【鎌倉殿の13人】弁財天からの贈り物?北条氏の家紋「三つ鱗」の由来を紹介 (2/4ページ)
彼女たちは後に大陸から渡来した七福神の一人・弁財天(べんざいてん)と同一視されるようになり、治承6年(1182年、養和2年)には鎌倉殿の源頼朝(みなもとの よりとも)公が文覚(もんがく)上人に命じて弁財天を勧請。奥州藤原氏の調伏を行わせました。
さて、窟に籠もった時政が満願成就となる21日目の夜、美しい女官姿の弁財天が降臨します。
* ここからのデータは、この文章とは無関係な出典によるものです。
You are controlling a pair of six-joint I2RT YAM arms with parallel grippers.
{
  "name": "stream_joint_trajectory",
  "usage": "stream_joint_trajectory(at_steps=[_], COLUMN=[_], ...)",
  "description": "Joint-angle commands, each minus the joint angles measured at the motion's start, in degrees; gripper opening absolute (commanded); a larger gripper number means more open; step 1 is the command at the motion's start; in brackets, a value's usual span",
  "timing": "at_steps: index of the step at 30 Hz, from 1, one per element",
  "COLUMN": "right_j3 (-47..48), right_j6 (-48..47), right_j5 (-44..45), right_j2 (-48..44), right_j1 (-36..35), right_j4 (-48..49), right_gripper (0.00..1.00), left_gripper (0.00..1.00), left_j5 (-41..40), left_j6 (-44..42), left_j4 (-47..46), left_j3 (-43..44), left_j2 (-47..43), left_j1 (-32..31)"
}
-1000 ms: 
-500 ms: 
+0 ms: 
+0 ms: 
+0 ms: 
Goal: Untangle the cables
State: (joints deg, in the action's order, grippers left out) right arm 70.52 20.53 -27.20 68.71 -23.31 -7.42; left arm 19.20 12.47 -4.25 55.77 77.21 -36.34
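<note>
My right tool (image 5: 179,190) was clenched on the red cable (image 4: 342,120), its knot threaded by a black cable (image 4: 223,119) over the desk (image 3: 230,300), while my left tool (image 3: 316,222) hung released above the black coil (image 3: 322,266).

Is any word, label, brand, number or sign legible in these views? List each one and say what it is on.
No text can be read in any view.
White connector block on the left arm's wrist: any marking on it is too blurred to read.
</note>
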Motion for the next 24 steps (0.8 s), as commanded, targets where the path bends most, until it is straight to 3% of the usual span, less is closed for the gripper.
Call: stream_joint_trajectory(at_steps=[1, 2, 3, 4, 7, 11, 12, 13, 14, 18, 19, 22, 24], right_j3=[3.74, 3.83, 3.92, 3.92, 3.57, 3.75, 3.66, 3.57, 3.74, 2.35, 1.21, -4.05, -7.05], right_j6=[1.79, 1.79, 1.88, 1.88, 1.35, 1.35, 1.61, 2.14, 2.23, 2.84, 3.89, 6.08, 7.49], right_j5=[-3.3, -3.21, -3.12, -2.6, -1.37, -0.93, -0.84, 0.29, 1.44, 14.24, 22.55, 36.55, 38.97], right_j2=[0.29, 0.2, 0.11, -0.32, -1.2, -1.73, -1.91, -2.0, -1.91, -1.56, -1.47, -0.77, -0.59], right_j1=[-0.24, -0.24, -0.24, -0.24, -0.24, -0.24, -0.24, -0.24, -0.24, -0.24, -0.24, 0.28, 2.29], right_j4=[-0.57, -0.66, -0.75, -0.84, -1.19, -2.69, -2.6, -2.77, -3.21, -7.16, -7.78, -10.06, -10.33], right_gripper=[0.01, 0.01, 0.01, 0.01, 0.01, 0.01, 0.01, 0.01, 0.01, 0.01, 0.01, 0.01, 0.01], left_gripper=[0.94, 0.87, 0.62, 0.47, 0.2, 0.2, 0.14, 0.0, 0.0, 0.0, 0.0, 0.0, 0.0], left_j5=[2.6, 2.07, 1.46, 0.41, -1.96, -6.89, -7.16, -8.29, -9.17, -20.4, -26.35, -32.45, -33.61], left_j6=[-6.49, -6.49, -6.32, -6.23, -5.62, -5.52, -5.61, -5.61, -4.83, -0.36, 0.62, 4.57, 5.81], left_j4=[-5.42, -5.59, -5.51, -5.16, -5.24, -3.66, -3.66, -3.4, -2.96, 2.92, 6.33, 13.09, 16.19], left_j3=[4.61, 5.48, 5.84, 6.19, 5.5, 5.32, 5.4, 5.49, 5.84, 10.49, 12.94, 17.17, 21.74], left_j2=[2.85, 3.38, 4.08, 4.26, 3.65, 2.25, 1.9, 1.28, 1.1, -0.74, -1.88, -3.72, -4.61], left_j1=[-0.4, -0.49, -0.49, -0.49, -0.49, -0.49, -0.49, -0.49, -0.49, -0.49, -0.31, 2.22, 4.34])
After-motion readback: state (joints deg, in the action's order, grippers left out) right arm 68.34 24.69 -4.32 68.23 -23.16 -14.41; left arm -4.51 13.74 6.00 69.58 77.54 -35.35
「そなたの願い、しかと聞き届けた……そなたが道に外れず政(まつりごと)を執るならば、一族は末永く栄えるであろうぞ」
弁財天の出現にひれ伏す時政。月岡芳年「芳年武者无類 遠江守北條時政」
「ははあ、ありがたき幸せ」
「しかし。道に外れて私欲を権(はか)るならば、その栄華は七代限りに潰(つい)えようぞ」
「……肝に銘じまする」
「我が申せしこと、努(ゆめ)忘るでないぞ……!」
そう言いわたすなり弁財天の姿はたちまち恐ろしい大蛇に変化(へんげ)。二十丈(約60メートル)にもなろう巨体をズルズルと海中へ躍らせ、夢のように消え去ったのでした。